Lately, the work of Joan Didion has been circulating its way through the topics of conversation interspersed throughout my workday. Brazil and I have been reading Didion, perhaps spurred by her death, or the thought that we might absorb some of her incisiveness through osmosis alone. Brazil was telling me about an essay I hadn’t yet read – On Keeping a Notebook. She explained to me that it’s about the ‘anxious kleptomania that writers have about the world.’ I knew what she meant as soon as she’d said it, because I too, am plagued by the compulsion to write everything down, often without knowing exactly why it must be kept.
To be a writer, or in a wider sense, a storyteller, is to discern what of the world is worth keeping – what is worth remembering, rearticulating, retelling. Didion does well to remind us that this discerning often happens much later, that writers rarely know exactly what is worth keeping or why, but that taking notes is “useful only accidentally, only secondarily, in the way that any compulsion tries to justify itself.”
And while I have never made a film, I have come to see filmmaking as an extension of this idea – that perhaps the idea for a film could be borne on a napkin in a diner, or in conversation with a stranger – but that any documentary film represents a refinement of the impulse to keep or collect stories. That, to make a film, you must know what the subject offers the viewer, or at least believe so vehemently in the significance of the subject that you know the story, once told, can change how we engage with, and interpret the world around us.
Sometimes, it is easy to believe in stories, and the need to tell them arrives with urgency. This was the case for Elle-Máijá Tailfeathers, the filmmaker behind Kímmapiiyipitssini: The Meaning of Empathy – a film that chronicles the opioid crisis in Kainai First Nation, and how community leaders are bringing harm reduction principles to the reserve.
In an interview with Seventh Row, Tailfeathers explains that being the daughter of one of the Reservation's few medical doctors, offered an entry point to the story: “I was hearing from her about what [my mother] was witnessing on the front lines, and I was also witnessing the immense grief that was being felt throughout the community.”

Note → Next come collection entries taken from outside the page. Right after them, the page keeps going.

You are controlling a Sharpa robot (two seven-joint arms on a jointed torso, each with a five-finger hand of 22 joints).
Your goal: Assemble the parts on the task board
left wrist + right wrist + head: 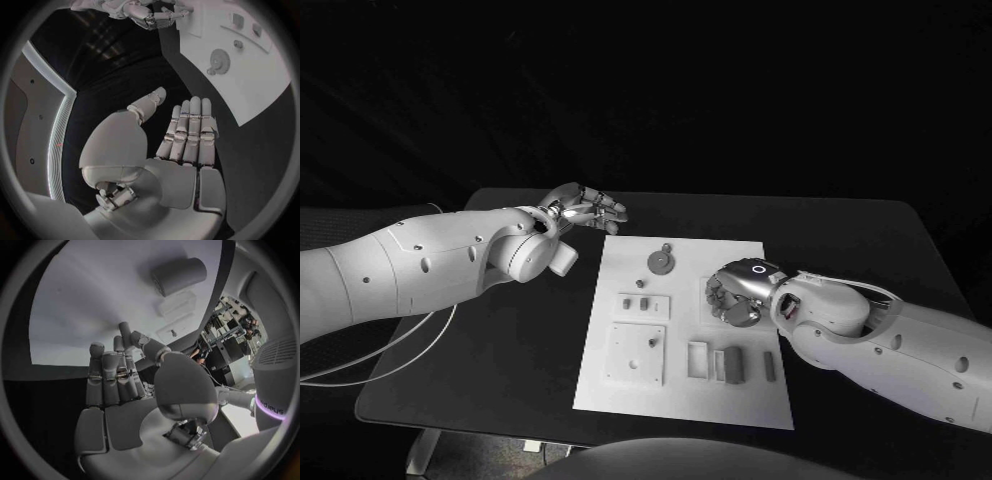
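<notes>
The white task board (pixel 679 395) lies in the middle of the black table. On it are a round disc part (pixel 661 262), two small pieces (pixel 643 303), a square plate (pixel 635 352) and upright blocks (pixel 728 364) near the front. My right hand (pixel 733 295) hovers low over the board's right middle with its fingers extended and nothing in them (pixel 119 385). Beyond those fingers lies a grey cylindrical part (pixel 179 275) on the board (pixel 94 300). My left hand (pixel 589 210) is off the board's back left corner, fingers straight and empty (pixel 187 135).
Black table (pixel 502 340) surrounds the board, with wide bare strips to the left and right. A white cable (pixel 387 355) loops under my left arm at the table's left edge. The left wrist view shows the disc part (pixel 219 61) and my right hand (pixel 147 12) at the board.
</notes>
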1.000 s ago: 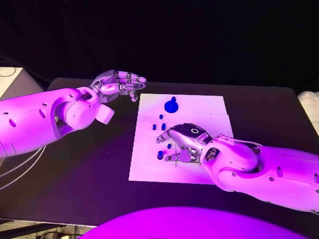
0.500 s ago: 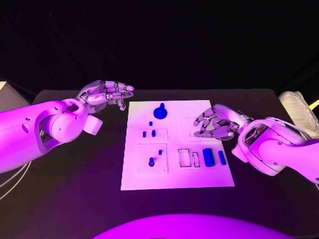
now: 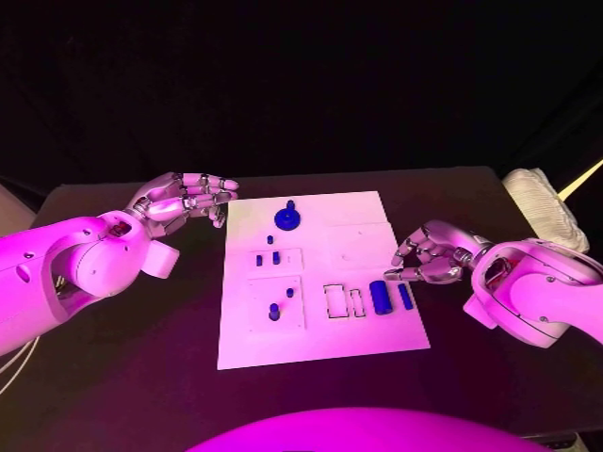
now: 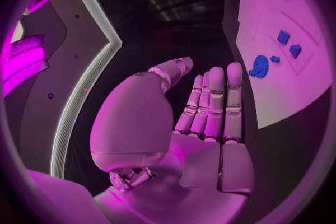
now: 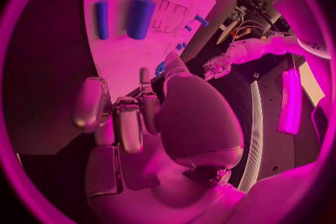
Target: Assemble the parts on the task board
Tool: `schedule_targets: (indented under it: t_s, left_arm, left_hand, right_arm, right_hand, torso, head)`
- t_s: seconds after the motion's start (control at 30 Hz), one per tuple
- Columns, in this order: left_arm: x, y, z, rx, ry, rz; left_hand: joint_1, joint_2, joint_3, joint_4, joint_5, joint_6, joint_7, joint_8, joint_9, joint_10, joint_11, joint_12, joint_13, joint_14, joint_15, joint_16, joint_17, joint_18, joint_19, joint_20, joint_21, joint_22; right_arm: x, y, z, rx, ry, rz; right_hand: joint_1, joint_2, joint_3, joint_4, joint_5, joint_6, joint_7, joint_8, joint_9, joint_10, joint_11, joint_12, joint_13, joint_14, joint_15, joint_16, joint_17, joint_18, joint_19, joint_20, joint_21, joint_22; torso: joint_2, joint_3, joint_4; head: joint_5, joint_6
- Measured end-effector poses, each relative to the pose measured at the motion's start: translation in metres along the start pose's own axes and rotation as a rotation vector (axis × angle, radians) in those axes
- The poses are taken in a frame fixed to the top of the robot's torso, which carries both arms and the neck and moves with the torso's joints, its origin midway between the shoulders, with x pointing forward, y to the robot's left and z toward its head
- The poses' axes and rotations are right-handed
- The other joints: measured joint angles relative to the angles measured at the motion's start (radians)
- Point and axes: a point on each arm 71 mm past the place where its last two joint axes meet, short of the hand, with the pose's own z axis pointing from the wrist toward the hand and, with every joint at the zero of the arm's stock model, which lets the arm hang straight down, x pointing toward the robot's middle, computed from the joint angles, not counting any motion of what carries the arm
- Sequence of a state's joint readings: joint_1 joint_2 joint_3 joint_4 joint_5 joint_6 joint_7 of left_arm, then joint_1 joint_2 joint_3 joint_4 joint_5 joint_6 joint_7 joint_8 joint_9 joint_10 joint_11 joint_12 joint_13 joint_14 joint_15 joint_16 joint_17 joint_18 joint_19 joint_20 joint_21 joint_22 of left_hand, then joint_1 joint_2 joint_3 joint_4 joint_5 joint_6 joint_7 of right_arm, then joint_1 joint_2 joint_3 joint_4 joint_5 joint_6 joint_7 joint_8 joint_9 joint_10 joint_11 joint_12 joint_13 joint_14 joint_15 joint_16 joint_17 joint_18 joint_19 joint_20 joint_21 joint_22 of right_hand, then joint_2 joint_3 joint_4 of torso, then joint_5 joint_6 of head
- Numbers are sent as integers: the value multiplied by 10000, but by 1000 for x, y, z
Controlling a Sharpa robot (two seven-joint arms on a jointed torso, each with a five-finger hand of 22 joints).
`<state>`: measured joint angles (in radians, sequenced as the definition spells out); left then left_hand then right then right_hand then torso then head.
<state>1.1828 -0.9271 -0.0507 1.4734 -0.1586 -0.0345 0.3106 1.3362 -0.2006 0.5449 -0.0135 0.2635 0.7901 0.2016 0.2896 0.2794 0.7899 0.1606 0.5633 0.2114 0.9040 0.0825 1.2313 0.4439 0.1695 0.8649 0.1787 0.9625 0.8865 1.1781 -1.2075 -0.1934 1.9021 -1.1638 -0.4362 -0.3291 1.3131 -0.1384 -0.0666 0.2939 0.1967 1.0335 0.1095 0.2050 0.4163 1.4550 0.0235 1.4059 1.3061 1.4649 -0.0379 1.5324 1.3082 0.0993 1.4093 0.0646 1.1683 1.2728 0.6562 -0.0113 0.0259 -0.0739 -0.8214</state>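
The white task board (image 3: 322, 344) lies mid-table. At its far end sits a round blue part (image 3: 288, 219), with small blue pegs (image 3: 268, 257) and two more small parts (image 3: 280, 303) further down it. A thick blue cylinder (image 3: 379, 293) and a slim one (image 3: 405, 296) lie by two empty slots (image 3: 344, 300). My right hand (image 3: 431, 254) hovers at the board's right edge, fingers loosely curved, holding nothing. My left hand (image 3: 187, 198) hangs off the far left corner, fingers straight, palm empty (image 4: 210, 117). The right wrist view looks past my right hand (image 5: 133, 123) at both cylinders (image 5: 140, 18).
A pale ribbed bundle (image 3: 540, 212) lies at the table's right edge. Bare black table (image 3: 138, 320) surrounds the board on all sides. Beyond the table everything is dark.
The camera has shifted. My right hand has lifted off the board's near middle and drawn back to its right edge, uncovering the two blue cylinders. My left hand keeps its place.
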Motion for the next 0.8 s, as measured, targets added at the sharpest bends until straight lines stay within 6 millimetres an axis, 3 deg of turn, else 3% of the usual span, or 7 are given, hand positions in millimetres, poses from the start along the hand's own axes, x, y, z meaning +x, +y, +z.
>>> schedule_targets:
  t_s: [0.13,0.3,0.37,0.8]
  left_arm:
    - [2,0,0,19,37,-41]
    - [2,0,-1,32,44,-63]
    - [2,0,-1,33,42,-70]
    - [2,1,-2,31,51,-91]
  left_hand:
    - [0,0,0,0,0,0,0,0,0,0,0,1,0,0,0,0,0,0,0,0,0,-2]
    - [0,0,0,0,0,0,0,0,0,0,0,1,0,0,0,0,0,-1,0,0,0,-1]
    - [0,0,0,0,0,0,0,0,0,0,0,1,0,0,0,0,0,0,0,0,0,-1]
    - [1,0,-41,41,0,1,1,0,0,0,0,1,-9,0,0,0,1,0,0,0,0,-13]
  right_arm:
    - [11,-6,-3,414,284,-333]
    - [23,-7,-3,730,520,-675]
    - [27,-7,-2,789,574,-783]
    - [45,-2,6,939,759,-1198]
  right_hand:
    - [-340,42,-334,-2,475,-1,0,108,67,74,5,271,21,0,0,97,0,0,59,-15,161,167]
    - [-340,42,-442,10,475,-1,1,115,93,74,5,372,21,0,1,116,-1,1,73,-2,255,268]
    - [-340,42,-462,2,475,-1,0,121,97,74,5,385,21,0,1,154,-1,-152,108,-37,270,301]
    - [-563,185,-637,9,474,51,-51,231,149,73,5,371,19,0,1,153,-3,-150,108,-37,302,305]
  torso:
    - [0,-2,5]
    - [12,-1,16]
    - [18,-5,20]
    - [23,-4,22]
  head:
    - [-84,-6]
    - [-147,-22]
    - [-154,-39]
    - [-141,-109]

The film follows various members of Kainai First Nation who have been affected by the opioid crisis, or addiction in some way or another: a mother trying to winnow down her dosage of suboxone; a young man who decides to start taking it in the midst of opioid withdrawal; an unhoused couple whose lack of access to safe alcohol supply leaves them drinking solvents. The film avoids sensationalizing a crisis that media has often made a spectacle of, and instead offers a non-extractive alternative, a sequence of stories grounded in the humanity of those telling them. And while it is a story about colonialism, intergenerational trauma, and addiction, it is very much about the resilience of a community that has long been made to fend for itself.
Kímmapiiyipitssini begins with healthcare workers from Kainai FN, including Dr. Esther Tailfeathers, visiting Vancouver’s Downtown Eastside, where harm reduction practices have long been saving lives. They speak with healthcare workers from Portland Hotel Society, a non-profit on the cutting edge of harm reduction and healthcare in this neighbourhood known for its high rates of drug poisonings.
The healthcare workers are in pursuit of an alternative to abstinence-based approaches to addiction, which have long dominated treatment in Kainai First Nation. In Kímmapiiyipitssini, we come to see how harm reduction is often met with hostility – the dismissal of suboxone as ‘just another drug,’ or the hesitance on behalf of the state, to support and fund lifesaving harm reduction programs. Opioids, and the overdoses they bring with them, have been making their way through this community – one that has already been stifled by addiction – the reverberations of centuries of colonial violence.
In many ways, the film is also a meditation on how the opioid crisis has affected the filmmaker’s own family. As Tailfeathers tells Seventh-Row, “a year into making the film, my cousin passed away from an overdose.”
“Our family is really close-knit, and it was a devastating loss for us. It changed everything for our family. In that grief, the issue in the film became so much more immediate for me as the filmmaker… I felt like I needed to do something productive with that grief. I couldn’t just let it sit there. So it became part of the story and also part of my explanation, as a filmmaker and as a community member, as to why I’m such a strong supporter of harm reduction. It could have saved my cousin’s life. That’s undeniable.”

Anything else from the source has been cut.